I don’t usually respond to political memes, because it’s the equivalent of arguing with a mentally ill brick wall.
But I’ve come across a couple that are currently making the rounds that I feel are worthy of a response, because they try to make intelligent points – or what they imagine are intelligent points. So okay. 1. Conservatives are grown-ups (unlike “takers”)
This is a variation on an old favorite in conservative circles: personal responsibility. Paying yr own way is a virtue. Relying on govt programs is not, because people who use govt programs are “takers”: lazy irresponsible children who demand everything be handed to them by the nanny state.
Which is really just another way of saying: “I resent the fact that other people can take my tax money and buy stuff I have to pay for myself.”
As you might imagine, I don’t agree with this, partly because I personally don’t mind if my tax money is used to fund public services, but mainly because I think it’s based on a false premise: namely, that all people who use govt programs are freeloaders who aren’t willing to work and the equivalent of irresponsible children. Yes, some of them are. Many of them are not. So I think it’s unfair, unrealistic and mean to yank their safety net out from under them just because some people in the same net are loafers. Characterizing them as irresponsible children is oversimplistic and, well, lazy.
I also don't really buy into the libertarian fantasy that participation in society should be based solely on your ability to pay for basic necessities, and that if you can’t afford birth control, food, a mortgage, college education or a cell phone, yr not entitled to have them. We can argue over whether things like college and cell phones count as necessities, perhaps. But that’s a different argument from whether people who can’t afford to pay for them on their own are lazy irresponsible children. That’s just an excuse to pretend that people who can’t make ends meet or keep up with the rest of society only have themselves to blame, and therefore are not yr problem. 2. If you don’t vote, Trump happens
This is usually forwarded by left-leaning people worried that voter apathy leads to people like Trump winning the the White House – or worse, Bernie Sanders losing the Demo nomination to Hillary Clinton.
I’m all for voter participation, but I have a problem with the argument that if everyone votes, then good candidates will win (and by “good” they usually mean “the specific candidate I’ve been supporting with every other meme that I post here”). Actually there’s no guarantee that a higher turnout will swing a particular result, except in retrospect, when you can point to examples where, say, your party had only 25% voter turnout while the opposition party had 45% voter turnout. But the party base usually only accounts for about 30% of the electorate. The remaining unaffiliated 40% could go either way depending on all kinds of factors. So if you have 100% voter turnout, the opposition candidate could still win.
Put another way, if you have 100% turnout and yr candidate still loses, is that better than if they lost with only (say) 40% turnout? And would you be more accepting of the result?
Also, people who forward memes like this tend to believe there is a stark difference between the two parties.

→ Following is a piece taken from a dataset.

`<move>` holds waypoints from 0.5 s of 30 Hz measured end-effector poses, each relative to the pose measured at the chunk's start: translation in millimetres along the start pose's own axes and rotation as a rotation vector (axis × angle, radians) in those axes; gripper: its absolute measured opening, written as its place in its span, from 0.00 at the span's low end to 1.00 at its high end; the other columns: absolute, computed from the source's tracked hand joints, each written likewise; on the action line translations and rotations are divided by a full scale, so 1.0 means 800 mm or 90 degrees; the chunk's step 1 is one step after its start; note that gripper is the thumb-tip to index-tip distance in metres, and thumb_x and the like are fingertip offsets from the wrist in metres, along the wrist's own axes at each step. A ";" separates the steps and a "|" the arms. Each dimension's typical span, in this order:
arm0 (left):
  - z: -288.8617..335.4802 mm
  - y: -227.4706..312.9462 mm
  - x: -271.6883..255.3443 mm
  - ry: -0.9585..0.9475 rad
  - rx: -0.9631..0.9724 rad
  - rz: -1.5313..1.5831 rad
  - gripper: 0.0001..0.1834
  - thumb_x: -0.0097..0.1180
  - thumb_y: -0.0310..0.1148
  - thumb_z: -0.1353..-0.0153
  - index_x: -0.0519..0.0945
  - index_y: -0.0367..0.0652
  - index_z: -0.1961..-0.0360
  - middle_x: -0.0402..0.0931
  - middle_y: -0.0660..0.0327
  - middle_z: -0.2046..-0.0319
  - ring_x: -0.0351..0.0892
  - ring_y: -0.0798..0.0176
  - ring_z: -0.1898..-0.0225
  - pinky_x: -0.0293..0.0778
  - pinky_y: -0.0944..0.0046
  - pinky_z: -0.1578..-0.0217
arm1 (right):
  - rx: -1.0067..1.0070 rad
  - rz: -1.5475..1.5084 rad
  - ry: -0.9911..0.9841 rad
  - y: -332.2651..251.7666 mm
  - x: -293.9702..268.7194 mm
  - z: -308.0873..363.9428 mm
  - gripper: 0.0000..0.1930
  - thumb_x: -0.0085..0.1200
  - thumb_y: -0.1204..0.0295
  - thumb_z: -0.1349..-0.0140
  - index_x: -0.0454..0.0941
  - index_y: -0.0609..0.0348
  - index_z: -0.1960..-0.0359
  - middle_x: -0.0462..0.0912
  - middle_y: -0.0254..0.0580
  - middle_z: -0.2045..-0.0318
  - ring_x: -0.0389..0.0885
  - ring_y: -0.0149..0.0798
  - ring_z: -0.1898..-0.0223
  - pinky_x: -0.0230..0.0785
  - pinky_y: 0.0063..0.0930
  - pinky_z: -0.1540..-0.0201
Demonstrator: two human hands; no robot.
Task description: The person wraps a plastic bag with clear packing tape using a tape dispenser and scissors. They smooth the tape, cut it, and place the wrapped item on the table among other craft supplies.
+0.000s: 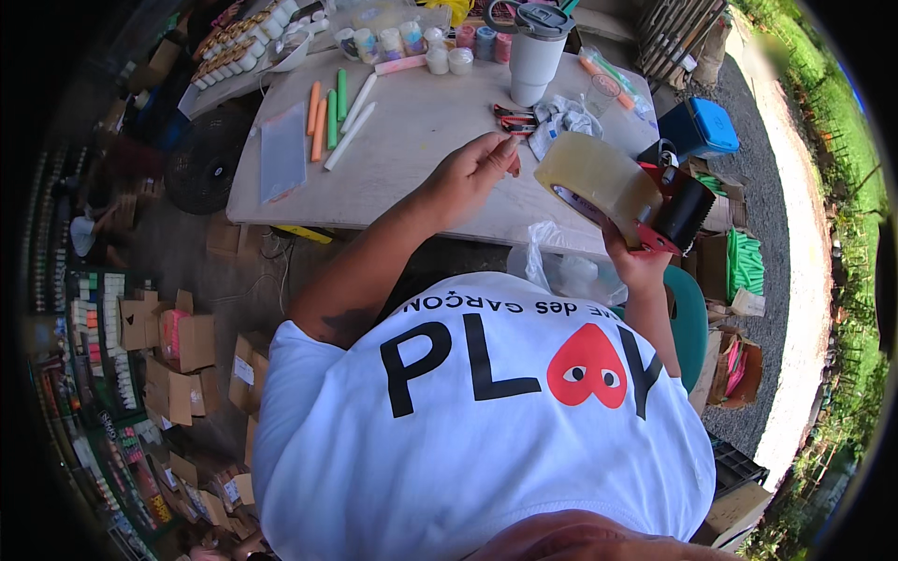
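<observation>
R hand (640,266) grips tape dispenser (680,213). L hand (470,178), left of that grip, pressed tgthr, can't tell if pinching smth.

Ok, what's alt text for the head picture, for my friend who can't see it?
The right hand grips a red-and-black tape dispenser with a clear tape roll; the left hand is raised nearby. The table beyond holds orange, green and white sticks and a white tumbler.

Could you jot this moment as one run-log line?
left grip: curled over table, any hold unclear | right grip: holding red-and-black tape dispenser with tape roll | table: coloured sticks
</observation>
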State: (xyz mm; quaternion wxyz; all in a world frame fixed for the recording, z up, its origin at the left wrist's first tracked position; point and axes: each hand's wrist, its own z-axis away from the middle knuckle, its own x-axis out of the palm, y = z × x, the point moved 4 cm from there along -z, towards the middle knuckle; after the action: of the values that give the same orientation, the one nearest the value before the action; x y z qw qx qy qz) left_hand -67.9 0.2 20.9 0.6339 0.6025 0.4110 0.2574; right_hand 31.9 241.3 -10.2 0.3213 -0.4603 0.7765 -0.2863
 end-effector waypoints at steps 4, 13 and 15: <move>-0.006 0.012 0.012 -0.011 0.044 -0.079 0.17 0.35 0.42 0.27 0.69 0.41 0.64 0.68 0.65 0.72 0.67 0.71 0.67 0.68 0.67 0.61 | -0.038 0.028 -0.080 0.012 0.012 -0.001 0.43 0.70 0.73 0.62 0.58 0.64 0.42 0.70 0.48 0.48 0.73 0.41 0.47 0.66 0.33 0.45; -0.022 -0.018 0.007 0.077 0.134 -0.191 0.12 0.42 0.37 0.30 0.70 0.37 0.60 0.75 0.47 0.67 0.75 0.41 0.63 0.69 0.51 0.62 | -0.135 0.088 -0.075 0.017 0.034 -0.026 0.39 0.66 0.71 0.59 0.61 0.65 0.43 0.71 0.51 0.51 0.72 0.48 0.48 0.62 0.37 0.43; -0.015 -0.025 0.008 0.115 0.158 -0.198 0.11 0.43 0.36 0.31 0.71 0.37 0.60 0.75 0.47 0.68 0.75 0.41 0.63 0.70 0.52 0.62 | -0.115 0.021 -0.075 0.016 0.036 -0.022 0.39 0.66 0.70 0.58 0.59 0.64 0.42 0.69 0.50 0.47 0.70 0.47 0.45 0.60 0.38 0.41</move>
State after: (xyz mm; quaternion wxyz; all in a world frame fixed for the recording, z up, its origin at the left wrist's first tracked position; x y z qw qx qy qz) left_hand -78.0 8.8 0.5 0.5479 0.5796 0.5825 0.1568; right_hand 0.8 223.1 -15.0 0.3285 -0.4908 0.7861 -0.1821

Well, sure, if you believe every fool meme that pops up on yr Facebook feed catering to yr specific political bias. But many people don’t see all that much difference. To some people (including me to a point), the GOP and the Democratic Party suck in different ways, perhaps, but they still basically suck. I don’t belong to either party, and I haven’t been that happy with the POTUS choices offered to me since at least 1996. This year is a little different in the sense that both parties’ candidates are being pulled closer to the ideological fringe. But political polarization has made change even less likely, so I can’t blame people for thinking it doesn’t really matter who wins, we’re screwed anyway, so why bother?BONUS TRACK:
On a side note, I’ll add a comment about a related meme complaining about the Democratic use of superdelegates
, which at the moment is favoring Hillary. Sanders supporters are complaining this subverts the will of the people and that it's a plot by the DNC to steal the election for Hillary.
I’ve heard this one before back when people were complaining about the electoral college in 2000, where Al Gore won the pop vote but lost the electoral vote (Florida’s hanging chads notwithstanding.) I think that’s a valid discussion, but regarding the way the current superdelegate argument is being framed, I just have a few things to say about it:
1. Many of the people complaining about superdelegates don’t seem to understand how the process works (or how political parties work, for that matter).
2. Even of they do, I will bet good money that if the superdelegates were backing Sanders instead of Clinton, the Sanders supporters would not have a single bad thing to say about the superdelegate system.
3. If the GOP had a superdelegate system, it’s possible that the current frontrunners in the delegate count would not be Donald Trump and Ted Cruz.
Of course I realize that Sanders fans are delighted at having Trump or Cruz as the GOP nominee, because they’re pretty sure America as a whole won’t vote for the crazy guy. But think of it this way: one of the purposes of the electoral college is to give political parties the ability to prevent The American Voters from electing any dangerous demagogue yahoo who knows how to work the rubes. (The superdelegate system serves a similar purpose.) So if you want the pop vote to determine all election outcomes, that’s fine – just remember that sometimes the population doesn’t always make the smartest decisions about who would make a good POTUS.
Trump and Cruz are getting closer and closer to proving that.